Ashleigh Roberts doesn’t replay in her mind the night in February 2013 when the charter bus carrying the University of Maine women’s basketball team veered across six lanes of Interstate 95 and crashed into a stand of trees.

The senior guard and team leader is too busy. Being part of the transformation of a team that has rediscovered how to win consistently is much more rewarding.

“Do I think about the bus crash? No,” said Roberts. “Only when the media come around and ask the questions. We’re not that team this year.”

The Maine women will play Hartford on Friday night in the quarterfinals of the America East Conference tournament. Maine finished fourth in the regular-season standings, its highest ranking in nearly 10 years. The Black Bears have won 16 games, far exceeding last season’s record of 4-26 and matching their total wins for the previous three seasons.

Did they need the trauma of the bus crash for a shared experience to bring them closer? “We were getting better,” said Roberts. “We didn’t need a bus crash to make that happen.”

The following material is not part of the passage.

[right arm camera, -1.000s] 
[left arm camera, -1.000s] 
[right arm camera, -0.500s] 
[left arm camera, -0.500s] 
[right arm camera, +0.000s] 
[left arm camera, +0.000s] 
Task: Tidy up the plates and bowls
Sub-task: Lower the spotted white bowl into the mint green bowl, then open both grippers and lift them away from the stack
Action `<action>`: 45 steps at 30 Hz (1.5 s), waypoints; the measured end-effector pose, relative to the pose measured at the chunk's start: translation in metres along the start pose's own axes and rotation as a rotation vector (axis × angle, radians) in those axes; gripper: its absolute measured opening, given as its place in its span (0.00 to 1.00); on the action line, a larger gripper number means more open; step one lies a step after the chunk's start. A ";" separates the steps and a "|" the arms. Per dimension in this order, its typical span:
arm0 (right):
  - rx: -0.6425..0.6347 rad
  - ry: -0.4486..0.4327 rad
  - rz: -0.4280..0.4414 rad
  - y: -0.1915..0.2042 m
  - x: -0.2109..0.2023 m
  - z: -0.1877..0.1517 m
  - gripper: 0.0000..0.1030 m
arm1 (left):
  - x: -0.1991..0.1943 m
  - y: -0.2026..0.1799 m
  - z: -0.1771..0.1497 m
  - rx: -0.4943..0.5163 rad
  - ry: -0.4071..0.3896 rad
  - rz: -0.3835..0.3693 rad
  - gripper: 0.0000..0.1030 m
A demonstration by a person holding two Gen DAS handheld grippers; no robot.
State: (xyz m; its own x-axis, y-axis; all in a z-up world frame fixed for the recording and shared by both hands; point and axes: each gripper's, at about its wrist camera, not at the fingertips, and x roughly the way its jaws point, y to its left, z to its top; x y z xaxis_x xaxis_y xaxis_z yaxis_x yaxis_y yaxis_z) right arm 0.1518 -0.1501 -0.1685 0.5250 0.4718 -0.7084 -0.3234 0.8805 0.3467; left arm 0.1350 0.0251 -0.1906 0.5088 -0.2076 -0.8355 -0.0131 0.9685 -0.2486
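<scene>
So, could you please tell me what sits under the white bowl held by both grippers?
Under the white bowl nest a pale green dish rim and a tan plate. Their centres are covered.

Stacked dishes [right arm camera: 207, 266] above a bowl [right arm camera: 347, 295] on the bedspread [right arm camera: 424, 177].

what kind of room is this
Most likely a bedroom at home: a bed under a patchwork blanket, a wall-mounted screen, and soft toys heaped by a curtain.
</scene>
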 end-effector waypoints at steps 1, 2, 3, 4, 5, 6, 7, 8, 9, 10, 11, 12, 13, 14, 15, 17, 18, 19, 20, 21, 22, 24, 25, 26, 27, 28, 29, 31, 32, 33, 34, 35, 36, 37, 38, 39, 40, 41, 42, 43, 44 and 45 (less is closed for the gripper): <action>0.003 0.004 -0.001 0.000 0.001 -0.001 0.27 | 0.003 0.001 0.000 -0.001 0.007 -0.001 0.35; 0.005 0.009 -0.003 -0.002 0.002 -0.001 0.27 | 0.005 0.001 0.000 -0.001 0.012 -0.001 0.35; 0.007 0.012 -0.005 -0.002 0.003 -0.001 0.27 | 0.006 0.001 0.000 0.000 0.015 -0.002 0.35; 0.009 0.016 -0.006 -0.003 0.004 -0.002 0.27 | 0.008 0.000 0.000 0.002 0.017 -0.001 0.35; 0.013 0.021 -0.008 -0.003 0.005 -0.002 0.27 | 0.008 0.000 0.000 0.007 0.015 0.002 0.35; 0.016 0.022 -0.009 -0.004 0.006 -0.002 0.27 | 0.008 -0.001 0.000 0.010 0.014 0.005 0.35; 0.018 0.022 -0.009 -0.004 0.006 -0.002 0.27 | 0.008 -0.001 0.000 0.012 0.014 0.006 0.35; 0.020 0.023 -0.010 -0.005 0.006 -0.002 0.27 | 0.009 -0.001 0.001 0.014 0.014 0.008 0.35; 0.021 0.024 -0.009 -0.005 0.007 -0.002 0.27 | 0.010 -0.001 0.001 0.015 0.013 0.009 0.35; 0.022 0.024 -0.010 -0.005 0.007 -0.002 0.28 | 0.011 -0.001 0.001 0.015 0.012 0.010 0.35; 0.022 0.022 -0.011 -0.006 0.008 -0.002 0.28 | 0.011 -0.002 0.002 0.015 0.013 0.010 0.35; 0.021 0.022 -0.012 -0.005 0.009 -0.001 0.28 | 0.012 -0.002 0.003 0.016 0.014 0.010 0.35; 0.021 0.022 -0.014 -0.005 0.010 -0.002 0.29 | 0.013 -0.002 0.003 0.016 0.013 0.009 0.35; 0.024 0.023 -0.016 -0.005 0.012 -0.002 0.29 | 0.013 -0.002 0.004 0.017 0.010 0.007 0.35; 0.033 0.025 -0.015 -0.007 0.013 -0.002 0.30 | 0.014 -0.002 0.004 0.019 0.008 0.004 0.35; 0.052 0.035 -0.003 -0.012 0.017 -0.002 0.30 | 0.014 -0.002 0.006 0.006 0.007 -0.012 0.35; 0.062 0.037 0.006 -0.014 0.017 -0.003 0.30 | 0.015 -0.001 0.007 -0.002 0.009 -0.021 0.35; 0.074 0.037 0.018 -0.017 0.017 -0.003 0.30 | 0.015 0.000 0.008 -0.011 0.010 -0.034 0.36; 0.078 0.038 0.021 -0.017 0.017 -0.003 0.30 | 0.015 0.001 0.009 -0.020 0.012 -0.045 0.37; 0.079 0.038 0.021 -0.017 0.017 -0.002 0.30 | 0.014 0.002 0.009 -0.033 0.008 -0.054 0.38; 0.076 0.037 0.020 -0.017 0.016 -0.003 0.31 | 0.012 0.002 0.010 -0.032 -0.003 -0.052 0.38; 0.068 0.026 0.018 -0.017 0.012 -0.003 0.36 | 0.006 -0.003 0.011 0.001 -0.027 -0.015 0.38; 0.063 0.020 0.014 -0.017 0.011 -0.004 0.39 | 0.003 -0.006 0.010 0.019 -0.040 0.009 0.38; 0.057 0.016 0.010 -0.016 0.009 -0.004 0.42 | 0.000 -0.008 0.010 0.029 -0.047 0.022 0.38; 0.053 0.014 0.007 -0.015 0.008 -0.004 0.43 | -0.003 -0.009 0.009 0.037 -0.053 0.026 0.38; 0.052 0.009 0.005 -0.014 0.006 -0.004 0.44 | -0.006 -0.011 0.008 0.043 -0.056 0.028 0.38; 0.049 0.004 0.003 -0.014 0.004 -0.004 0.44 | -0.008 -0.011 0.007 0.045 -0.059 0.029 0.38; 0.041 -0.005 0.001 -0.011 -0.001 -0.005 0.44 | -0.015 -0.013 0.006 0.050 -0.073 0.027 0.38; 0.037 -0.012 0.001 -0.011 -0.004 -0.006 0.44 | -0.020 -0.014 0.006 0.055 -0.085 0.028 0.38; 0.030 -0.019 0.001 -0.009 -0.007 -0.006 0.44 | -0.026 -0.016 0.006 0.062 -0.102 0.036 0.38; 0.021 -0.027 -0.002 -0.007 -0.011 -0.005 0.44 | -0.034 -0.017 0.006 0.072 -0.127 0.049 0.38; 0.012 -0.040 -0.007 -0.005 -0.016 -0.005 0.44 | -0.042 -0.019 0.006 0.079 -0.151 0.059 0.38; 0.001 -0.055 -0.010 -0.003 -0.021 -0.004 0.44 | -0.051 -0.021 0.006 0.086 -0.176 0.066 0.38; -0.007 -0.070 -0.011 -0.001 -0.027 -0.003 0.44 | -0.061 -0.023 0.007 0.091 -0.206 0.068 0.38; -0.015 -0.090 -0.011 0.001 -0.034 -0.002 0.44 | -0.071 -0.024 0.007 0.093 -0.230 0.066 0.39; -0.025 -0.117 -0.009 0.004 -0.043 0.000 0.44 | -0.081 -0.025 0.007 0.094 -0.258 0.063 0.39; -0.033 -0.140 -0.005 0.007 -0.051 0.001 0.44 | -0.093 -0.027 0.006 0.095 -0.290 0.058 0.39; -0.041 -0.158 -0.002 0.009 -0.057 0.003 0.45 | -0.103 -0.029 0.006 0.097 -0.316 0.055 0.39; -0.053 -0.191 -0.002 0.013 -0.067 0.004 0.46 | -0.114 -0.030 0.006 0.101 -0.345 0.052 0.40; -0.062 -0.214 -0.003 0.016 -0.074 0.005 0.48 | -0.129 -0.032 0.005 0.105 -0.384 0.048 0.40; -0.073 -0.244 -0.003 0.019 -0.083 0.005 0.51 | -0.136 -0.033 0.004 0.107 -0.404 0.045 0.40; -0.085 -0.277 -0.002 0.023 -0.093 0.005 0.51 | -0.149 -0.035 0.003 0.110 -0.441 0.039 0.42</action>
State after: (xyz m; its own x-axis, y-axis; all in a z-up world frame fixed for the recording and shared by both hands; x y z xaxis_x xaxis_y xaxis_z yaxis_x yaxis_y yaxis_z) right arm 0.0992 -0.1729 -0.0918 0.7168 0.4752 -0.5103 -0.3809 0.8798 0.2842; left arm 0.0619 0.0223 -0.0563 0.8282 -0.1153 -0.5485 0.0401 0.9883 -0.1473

Police and rescue personnel at the scene on Feb. 25, 2013, called the circumstances and the outcome miraculous. It was early evening on a weeknight on a stretch of I-95 near Georgetown, Mass., 30 miles north of Boston. Maine was traveling to play Boston University. Rush hour was mostly over for commuters heading north to homes on Massachusetts’ North Shore, New Hampshire and southern Maine.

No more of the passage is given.